In [1]:
# imports 
import numpy as np
import tensorflow as tf
import cv2 

In [12]:
# Load TFLite model and allocate tensors.
interpreter = tf.lite.Interpreter(model_path="finalModelCUSTOM.tflite")
interpreter.allocate_tensors()

# Get input and output tensors.
inputDetails = interpreter.get_input_details()
outputDetails = interpreter.get_output_details()
print(inputDetails)
print('\n', outputDetails)

inputShape = inputDetails[0]['shape']
print("\n input dims", inputShape)


[{'name': 'serving_default_conv1_input:0', 'index': 0, 'shape': array([  1, 290,  40, 120,   1]), 'shape_signature': array([ -1, 290,  40, 120,   1]), 'dtype': <class 'numpy.float32'>, 'quantization': (0.0, 0), 'quantization_parameters': {'scales': array([], dtype=float32), 'zero_points': array([], dtype=int32), 'quantized_dimension': 0}, 'sparsity_parameters': {}}]

 [{'name': 'StatefulPartitionedCall:0', 'index': 115, 'shape': array([ 1,  1, 29]), 'shape_signature': array([-1, -1, 29]), 'dtype': <class 'numpy.float32'>, 'quantization': (0.0, 0), 'quantization_parameters': {'scales': array([], dtype=float32), 'zero_points': array([], dtype=int32), 'quantized_dimension': 0}, 'sparsity_parameters': {}}]
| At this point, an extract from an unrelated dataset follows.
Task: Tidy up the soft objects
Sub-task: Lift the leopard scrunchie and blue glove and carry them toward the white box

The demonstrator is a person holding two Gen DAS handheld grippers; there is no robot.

 input dims [  1 290  40 120   1]


## VIDEO PROCESSING FUNCS

In [4]:
faceCascade = cv2.CascadeClassifier('haarcascade_frontalface_default.xml')

def faceDetection(img):
    # TROUBLESHOOTING
    # print("max size:",img.shape, img.shape[0] - 3 * padding, img.shape[1] - 3 * padding)
    return faceCascade.detectMultiScale(
        img,
        scaleFactor=1.3,
        minNeighbors=5,
        minSize=(30, 30),
    )

def cropForMouth(img):
    global lastKnownCrop
    rects = faceDetection(cv2.cvtColor(img, cv2.COLOR_BGR2GRAY))
    
    # finding the largest face in a given image 
    largestFace = (0,0,0,0)
    for (x, y, w, l) in rects:
        if (w * l) > largestFace[2] * largestFace[3]:
            largestFace = (x, y,w,l)
        
    if largestFace == (0,0,0,0):
        largestFace =lastKnownCrop
    # cropping for face 
    lastKnownCrop = largestFace
    y1 = lastKnownCrop[1] 
    x1 = lastKnownCrop[0]
    y2 = y1 + lastKnownCrop[3] 
    x2 = x1 + lastKnownCrop[2]
    return img[y1 + int(0.65 * lastKnownCrop[3]): y2, x1 + int(0.05 * lastKnownCrop[2]): int(0.95 * x2)]

def loadVideo(path): 
    cap = cv2.VideoCapture(path)
    global lastKnownCrop, frameSizeOld, frameSize, newFrameSize, grayFrame
    global errorNums
    processedFrames = []
    isFirstFrame = True
    frameShape = None
    # for each frame 
    for n in range(int(cap.get(cv2.CAP_PROP_FRAME_COUNT))): 
        ret, frame = cap.read()
        
        # in case a frame is missing, just continue
        if frame is None or frame.shape[0] == 0: 
            continue
        
        if isFirstFrame: 
            frameShape  = frame.shape
            isFirstFrame = False
        
        if frame.shape != frameShape: 
            continue
        # crop only the mouth like we'll do on the RPI 
        frameSizeOld = frame.shape
        frame = cropForMouth(frame)
        frameSize = frame.shape
        frame = cv2.resize(frame, (120, 40))
        newFrameSize = frame.shape
        grayFrame = tf.image.rgb_to_grayscale(frame)
        processedFrames.append(grayFrame)
        # processedFrames = [*processedFrames, grayFrame]
    mean = tf.math.reduce_mean(processedFrames, keepdims=True)
    cap.release()    

   
    std = tf.math.reduce_std(tf.cast(processedFrames, tf.float32), keepdims=True)
    frames = tf.cast(processedFrames, tf.float32)
    normalizedFrames = (tf.cast(frames, tf.float32) - tf.cast(mean, tf.float32)) / tf.cast(std, tf.float32)
    return normalizedFrames

In [9]:
def padTensor(tensor, target_shape, padding_value=0):
  """Pads a NumPy tensor to the specified target shape with a given padding value.

  Args:
      tensor: The NumPy tensor to be padded.
      target_shape: The desired padded shape (tuple).
      padding_value: The value to use for padding (default: 0).

  Returns:
      The padded NumPy tensor.
  """

  pad_width = [(0, max(target_shape[i] - tensor.shape[i], 0)) for i in range(len(target_shape))]
  return np.pad(tensor, pad_width, mode='constant', constant_values=padding_value)

## LOADING SAMPLE DATA 

In [11]:
path = "A:\Lip Reading\Potential Datasets\BBC LRS2\\allFiles\\5570920046221178499_00015.mp4"
inputVid = loadVideo(path)
print("input video shape:", inputVid.shape)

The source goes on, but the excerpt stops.